FREQUENCY DISTRIBUTIONS AND PROBABILITY

Let the reader keep a note of the number of trumps held by himself and partner in a large number of games of whist (the cards being cut for trump). In 200 hands he may get such results as the following:

No. of trumps in his own and partner’s hands—0, 1, 2, 3, 4, 5, 6, 7, 8, 9, 10, 11, 12, 13.

No. of times this hand was held—0, 0, 0, 1, 9, 29, 53, 52, 35, 14, 6, 1, 0, 0.

He should note also the number of times that trumps were spades, clubs, diamonds, and hearts: he will get some such results as the following: spades, 46; clubs, 53; diamonds, 51; hearts, 50.

The numbers in the lower line of the first series form a “frequency distribution,” for they tell us the frequency of occurrence of the hands indicated in the numbers above them. “No. of trumps” is the independent variable, and “no. of times these nos. of trumps were held” is the dependent variable.

A frequency distribution represents the way in which the results of a series of experiments differ from the mean result. A particular result is expected from the operation of one, or a few, main causes. But a number of other relatively unimportant causes lead to the deviation of a number of results from this mean or characteristic one. Yet since one, or a few, main causes are predominant, the majority of the results of the experiment will approximate closely to the mean; and a relatively small proportion will deviate to variable distances on either side of the mean. If a pack of cards were shuffled so that all the suits were thoroughly mixed among each other, then we should expect the trumps to be as equally divided as possible between the four players. But a number of causes lead to irregularities in this desired uniform distribution, and so the results of a large number of deals deviate from the mean result. It is possible, by an application of the theory of probability, to calculate ideal, or theoretical frequency distributions, basing our reasoning on the considerations suggested above. We then find that the observed and calculated frequency distributions may be very much alike.

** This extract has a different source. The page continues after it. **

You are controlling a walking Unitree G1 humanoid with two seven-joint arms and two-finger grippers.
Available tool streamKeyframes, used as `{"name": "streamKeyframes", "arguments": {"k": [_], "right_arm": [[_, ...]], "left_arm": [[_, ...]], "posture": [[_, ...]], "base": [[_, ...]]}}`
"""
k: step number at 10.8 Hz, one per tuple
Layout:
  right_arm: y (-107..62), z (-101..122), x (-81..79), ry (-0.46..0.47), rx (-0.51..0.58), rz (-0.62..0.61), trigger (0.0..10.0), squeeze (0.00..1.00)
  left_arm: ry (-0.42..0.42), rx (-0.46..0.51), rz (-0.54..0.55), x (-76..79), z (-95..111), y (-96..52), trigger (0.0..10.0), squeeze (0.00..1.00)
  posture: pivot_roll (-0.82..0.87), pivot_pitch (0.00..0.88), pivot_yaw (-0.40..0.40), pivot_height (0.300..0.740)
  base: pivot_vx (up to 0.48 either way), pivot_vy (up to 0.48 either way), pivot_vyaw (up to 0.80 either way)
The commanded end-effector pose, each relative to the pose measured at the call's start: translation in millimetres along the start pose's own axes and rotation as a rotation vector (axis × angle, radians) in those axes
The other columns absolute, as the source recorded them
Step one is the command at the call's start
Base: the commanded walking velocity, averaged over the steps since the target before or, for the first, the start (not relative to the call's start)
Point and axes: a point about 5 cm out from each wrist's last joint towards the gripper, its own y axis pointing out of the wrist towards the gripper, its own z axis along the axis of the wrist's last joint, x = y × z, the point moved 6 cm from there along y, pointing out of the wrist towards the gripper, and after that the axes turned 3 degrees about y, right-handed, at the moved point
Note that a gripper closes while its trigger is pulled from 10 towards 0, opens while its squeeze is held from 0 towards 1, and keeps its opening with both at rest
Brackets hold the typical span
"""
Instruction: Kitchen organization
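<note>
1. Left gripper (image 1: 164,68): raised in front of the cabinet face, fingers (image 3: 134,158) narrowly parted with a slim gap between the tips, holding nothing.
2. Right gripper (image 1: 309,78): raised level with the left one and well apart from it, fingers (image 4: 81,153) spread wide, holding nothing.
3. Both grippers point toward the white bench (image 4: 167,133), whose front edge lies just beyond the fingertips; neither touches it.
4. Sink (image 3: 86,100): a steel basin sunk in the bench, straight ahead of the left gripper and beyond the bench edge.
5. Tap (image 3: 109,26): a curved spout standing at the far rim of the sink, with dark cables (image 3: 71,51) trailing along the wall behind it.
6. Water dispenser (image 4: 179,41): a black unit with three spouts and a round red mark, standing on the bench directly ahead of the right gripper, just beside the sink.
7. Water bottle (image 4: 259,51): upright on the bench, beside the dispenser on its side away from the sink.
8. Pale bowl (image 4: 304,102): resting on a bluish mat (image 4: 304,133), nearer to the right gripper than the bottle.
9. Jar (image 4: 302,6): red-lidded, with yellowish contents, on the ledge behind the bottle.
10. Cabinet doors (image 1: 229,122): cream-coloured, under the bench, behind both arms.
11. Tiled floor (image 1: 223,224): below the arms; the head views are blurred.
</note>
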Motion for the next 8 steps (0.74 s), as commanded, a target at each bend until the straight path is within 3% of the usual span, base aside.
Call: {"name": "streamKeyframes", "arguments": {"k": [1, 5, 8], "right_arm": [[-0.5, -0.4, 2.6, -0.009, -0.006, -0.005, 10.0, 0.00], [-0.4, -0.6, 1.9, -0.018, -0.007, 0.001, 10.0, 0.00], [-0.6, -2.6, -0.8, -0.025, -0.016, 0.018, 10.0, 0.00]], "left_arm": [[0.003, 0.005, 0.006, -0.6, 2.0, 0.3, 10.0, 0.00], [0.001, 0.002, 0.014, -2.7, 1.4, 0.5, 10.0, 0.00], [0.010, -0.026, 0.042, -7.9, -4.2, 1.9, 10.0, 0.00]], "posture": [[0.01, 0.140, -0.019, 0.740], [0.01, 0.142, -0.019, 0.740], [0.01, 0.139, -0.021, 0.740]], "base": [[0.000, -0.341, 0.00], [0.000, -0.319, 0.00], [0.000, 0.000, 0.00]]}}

In biological investigation, far more than in physical investigation, we deal with mean results. It is, however, just as important that the mean should be considered as the individual divergences from the mean. We want to know the mean results, and the way and the extent in which the individual results diverge from the mean.

There is a mean or “ideal” result, but we must think of a great number of small independent causes which cause the actually obtained results to diverge from this mean. If these small un-co-ordinated causes are just as likely to cause the results to be less than the mean, as greater than the mean, we shall obtain a frequency distribution resembling the one given above, in that the variations from the mean are equal on both sides of the mean. But if the general tendency of the small un-co-ordinated causes is to cause the results, on the whole, to tend to be greater than the mean, then the frequency distribution will be “one-sided,” that is, if we represent it by a curve the latter will be an asymmetrical one. Curves which are asymmetrical are those most frequently obtained in biological, statistical investigations.